All of us MotoAmerica fans already know that motorcycle road racing is equal parts sport, technology, athleticism, human spirit, and even art all rolled into one. The majestic ballet that we watch when riders circulate the road course with their bodies tucked in tightly on the straightaways, sitting up with legs dangling in the braking zones, and skimming the pavement with their knees and elbows in the turns with choreographed precision and breathtaking agility is all art at its highest form.

MotoAmerica’s long-time photographer Brian J. Nelson shoots tens of thousands of photos during each race weekend, and he captures every rider in every class and in every race, not to mention all the paddock candids, starting grid portraits, and other scenes that his ever-vigiliant eyes capture all day long every day during every round on our schedule every year.

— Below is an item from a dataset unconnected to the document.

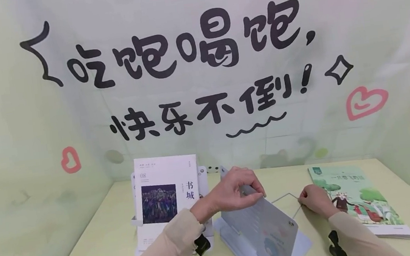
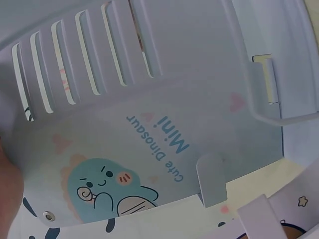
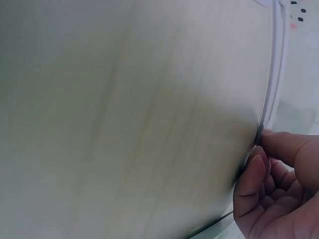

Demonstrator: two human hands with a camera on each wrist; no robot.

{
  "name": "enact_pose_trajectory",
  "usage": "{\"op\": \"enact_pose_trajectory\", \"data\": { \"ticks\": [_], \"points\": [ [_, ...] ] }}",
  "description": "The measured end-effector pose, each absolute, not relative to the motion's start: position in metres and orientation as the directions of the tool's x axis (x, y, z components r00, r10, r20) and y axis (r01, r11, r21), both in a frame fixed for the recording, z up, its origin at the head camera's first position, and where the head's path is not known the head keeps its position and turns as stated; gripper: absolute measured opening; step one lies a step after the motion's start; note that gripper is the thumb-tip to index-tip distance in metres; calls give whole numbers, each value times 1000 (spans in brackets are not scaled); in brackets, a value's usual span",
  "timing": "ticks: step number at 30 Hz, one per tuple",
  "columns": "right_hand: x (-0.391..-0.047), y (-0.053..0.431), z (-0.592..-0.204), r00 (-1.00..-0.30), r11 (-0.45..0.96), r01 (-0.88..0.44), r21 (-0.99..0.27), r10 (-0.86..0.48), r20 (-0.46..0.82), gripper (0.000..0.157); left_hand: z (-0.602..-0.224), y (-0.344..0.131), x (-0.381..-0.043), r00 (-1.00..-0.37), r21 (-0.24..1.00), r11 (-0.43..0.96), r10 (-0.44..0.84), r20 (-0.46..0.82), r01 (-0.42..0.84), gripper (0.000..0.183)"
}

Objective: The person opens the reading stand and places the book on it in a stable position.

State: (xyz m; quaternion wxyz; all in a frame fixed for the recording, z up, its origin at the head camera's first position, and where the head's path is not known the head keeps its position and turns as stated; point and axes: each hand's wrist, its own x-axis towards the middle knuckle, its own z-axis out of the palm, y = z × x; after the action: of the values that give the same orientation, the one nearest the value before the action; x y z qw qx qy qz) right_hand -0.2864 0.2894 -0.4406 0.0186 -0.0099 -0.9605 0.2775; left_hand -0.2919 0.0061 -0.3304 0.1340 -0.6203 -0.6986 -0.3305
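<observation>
A pale blue-lilac metal book stand (image 1: 275, 230) is tilted up near the front middle of the table. Its panel (image 2: 99, 134) carries slots, a dinosaur print and the words "Cute Dinosaur Mini". My left hand (image 1: 235, 188) grips the panel's upper edge, thumb on the near side; only a sliver of that hand (image 2: 9, 194) enters the left wrist view. Behind the panel, a bent wire support (image 1: 289, 194) sticks out to the right. My right hand (image 1: 316, 200) pinches this wire between thumb and fingers, seen close up as curled fingers (image 3: 254, 179) in the right wrist view.
Left of the stand, a white magazine (image 1: 164, 231) leans upright on a second stand (image 1: 203, 183). A green picture book (image 1: 368, 206) lies flat on the pale yellow table (image 1: 99, 235) at the right. A printed backdrop (image 1: 207, 145) rises behind the table.
</observation>
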Motion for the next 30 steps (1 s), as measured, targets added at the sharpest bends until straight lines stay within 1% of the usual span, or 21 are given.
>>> {"op": "enact_pose_trajectory", "data": {
  "ticks": [3,6,11,14,17,20,22,26,28,30],
  "points": [
    [-286,290,-441,-1000,857,0,-515,14,22,11,-334,7,-289,-192,277,16,758,623,961,9],
    [-284,291,-441,-1000,844,23,-535,16,-18,11,-338,7,-286,-186,241,31,734,653,970,10],
    [-278,296,-436,-998,750,54,-659,30,-47,12,-339,6,-286,-152,155,60,705,693,986,8],
    [-274,301,-432,-997,679,74,-730,45,-58,14,-338,4,-290,-143,137,63,690,710,989,8],
    [-267,307,-429,-994,595,112,-796,60,-94,17,-340,1,-295,-161,163,61,675,720,985,7],
    [-257,312,-427,-986,475,165,-864,60,-156,23,-342,-2,-301,-186,208,47,666,722,977,8],
    [-248,314,-425,-983,380,179,-908,23,-185,26,-344,-4,-304,-197,234,34,664,721,972,8],
    [-227,312,-421,-971,222,215,-951,-59,-233,26,-346,-5,-308,-212,268,19,667,715,963,10],
    [-219,308,-419,-969,168,205,-964,-103,-224,24,-345,-5,-309,-221,284,16,671,707,959,12],
    [-214,301,-418,-972,151,173,-973,-135,-193,21,-345,-5,-309,-232,302,15,675,700,953,12]
  ]
}}
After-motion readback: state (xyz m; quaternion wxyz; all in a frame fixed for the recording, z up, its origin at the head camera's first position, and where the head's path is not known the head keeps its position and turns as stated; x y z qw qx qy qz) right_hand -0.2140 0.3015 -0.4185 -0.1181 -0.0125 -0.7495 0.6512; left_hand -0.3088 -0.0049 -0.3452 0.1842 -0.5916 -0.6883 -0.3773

Brian J. shoots them as he see them, and at Michelin Raceway Road Atlanta during the wet Superbike race one, he took a photo of Warhorse HSBK Racing Ducati rider and defending class champion Josh Herrin braking hard going into a turn. I featured the photo in my recent “Three Ways Road Racers Achieve Higher Corner Speeds” story.

But, while cropping in on Herrin’s face just to get a closer look at his eyes, which are not often seen unless it’s raining and he’s wearing a clear faceshield, I suddenly thought of Georges Seurat, the French Post-Impressionist artist who invented the painting technique known as pointillism. Specifically, my mind went to Seurat’s most famous and most magnificent creation, “A Sunday Afternoon on the Island of La Grande Jatte.”
Seurat’s painting feels like a scene from one of our race weekends. Happy people sitting, standing, and lying down in the grass while watching our riders on track. Brian J.’s photo of Herrin is unretouched and has not been manipulated. The mist in the air that the riders and their motorcycles were churning up from the wet track helped create a striking study in natural pointillism.
As the age-old saying goes, “art imitates life,” but in the photo that Brian J. Nelson took, what he sees through his lens, and what he captures for all us, is “life imitates art.”